佐渡島沖で18日に一時漂流した佐渡汽船のジェットフォイル(JF)「つばさ」は、海水取り入れ口に大型海獣の肉片が詰まり、航行不能になったとみられることが19日分かった。同船は予定より約9時間遅い同日午前2時すぎに両津港に到着。乗客ら40人にけがはなかったが、暖房が切れた船内で長時間揺られ、疲れ切った様子だった。

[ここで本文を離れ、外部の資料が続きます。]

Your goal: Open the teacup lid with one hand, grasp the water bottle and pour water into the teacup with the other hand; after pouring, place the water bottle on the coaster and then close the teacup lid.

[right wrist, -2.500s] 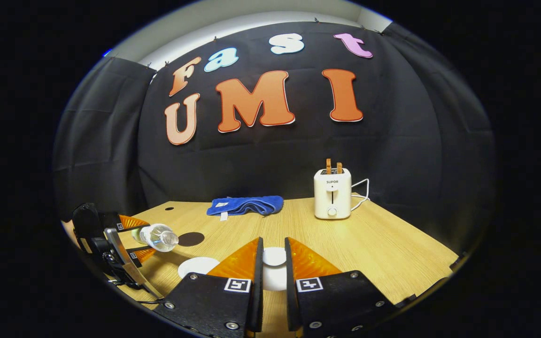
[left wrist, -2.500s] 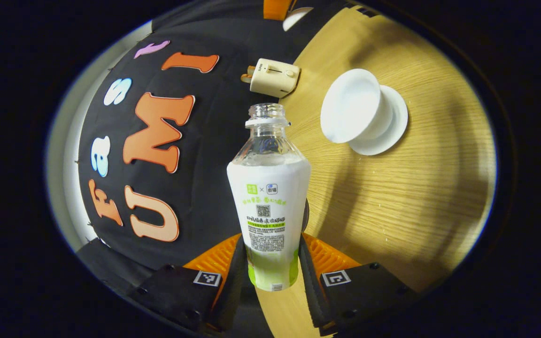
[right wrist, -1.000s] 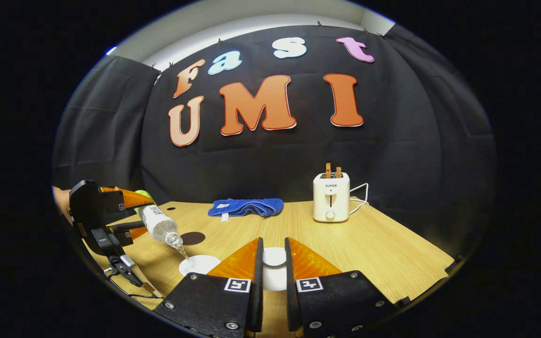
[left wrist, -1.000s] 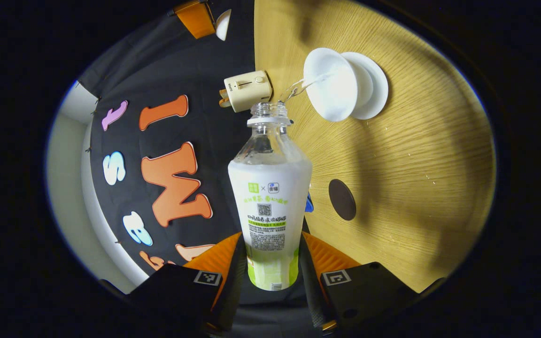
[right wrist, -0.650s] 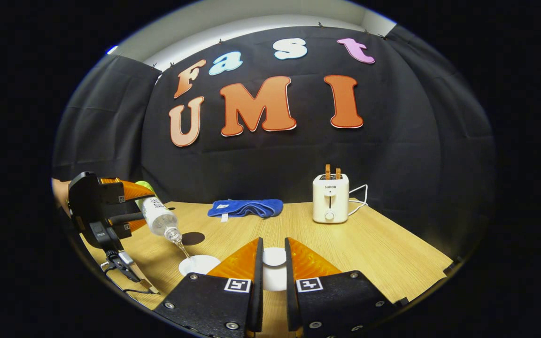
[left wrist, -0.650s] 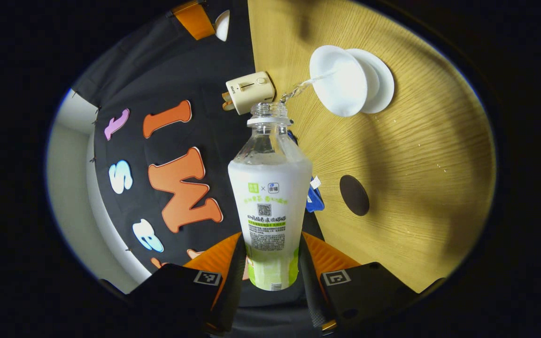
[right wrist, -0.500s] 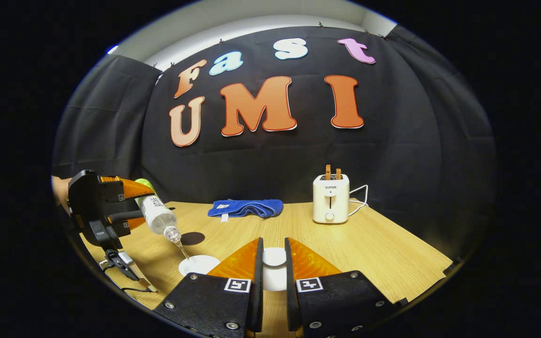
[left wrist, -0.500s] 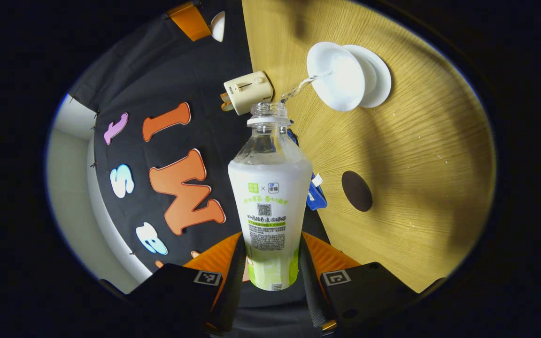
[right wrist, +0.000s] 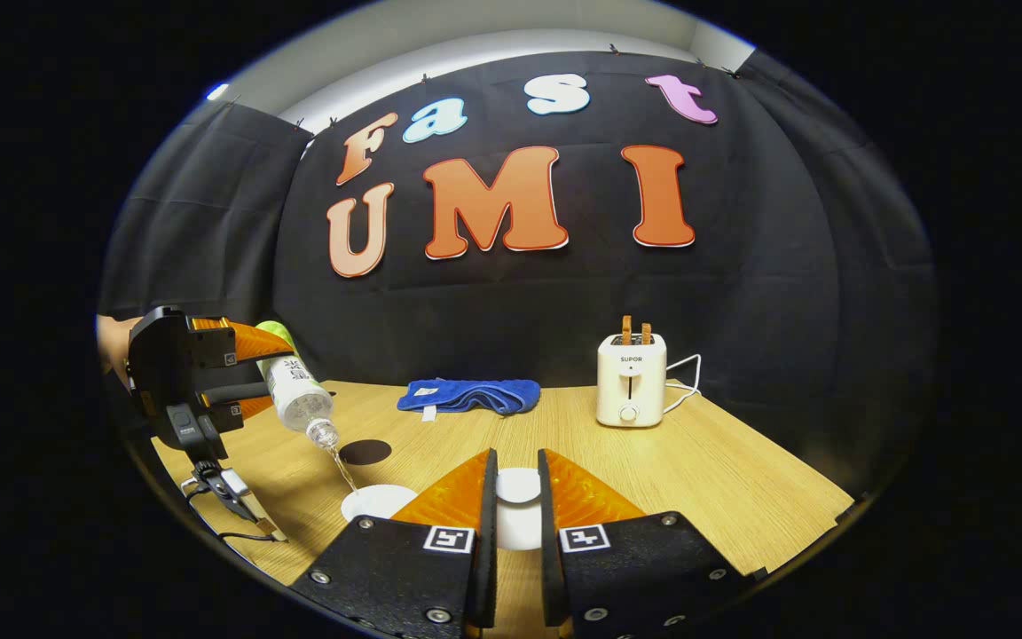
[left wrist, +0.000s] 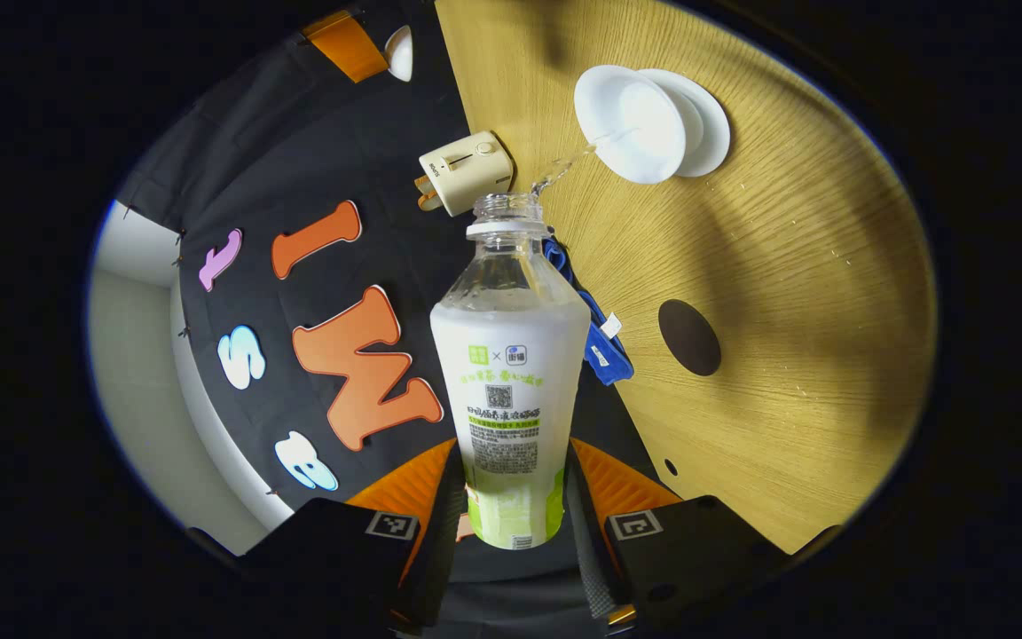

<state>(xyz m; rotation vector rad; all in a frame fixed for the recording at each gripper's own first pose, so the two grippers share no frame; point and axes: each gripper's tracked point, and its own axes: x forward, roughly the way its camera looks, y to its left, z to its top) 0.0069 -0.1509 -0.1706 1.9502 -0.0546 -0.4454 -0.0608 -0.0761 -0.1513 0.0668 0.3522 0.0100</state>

第9管区海上保安本部が原因を調査した。JFは取り入れた海水をエンジンや発電機の冷却などに用いており、取水ができずエンジン停止や停電につながったとみられるという。海水取り入れ口に詰まった肉片の識別を担当した新潟市水族館「マリンピア日本海」によると、海保から一辺20~50センチほどの肉塊が持ち込まれたといい、担当者は「骨の大きさ、厚みからみて、魚ではなく大型海獣とみられる。クジラかアザラシのような生物の可能性が高い」と話した。
「つばさ」には、客36人と乗員4人が乗っていた。新潟港を18日午後4時20分に出発し、同5時27分に両津港に着く予定だったが、同5時ごろ、佐渡島の姫埼灯台から東に10キロの洋上で航行不能に。佐渡汽船のカーフェリーで引航を試みたがロープが切れて失敗。その後、新潟海上保安部の巡視船が同9時半ごろから引航するなどし、19日午前2時11分に両津港に着いた。
到着後の船体点検で肉片が見つかり、除去。同社は航行可能と判断し、19日午前に「つばさ」を定期運航に復帰させた。同社は「ご利用のお客様及び関係者の皆様にはご心配とご迷惑をおかけいたしまして、誠に申し訳ございませんでした」と文書で謝罪した。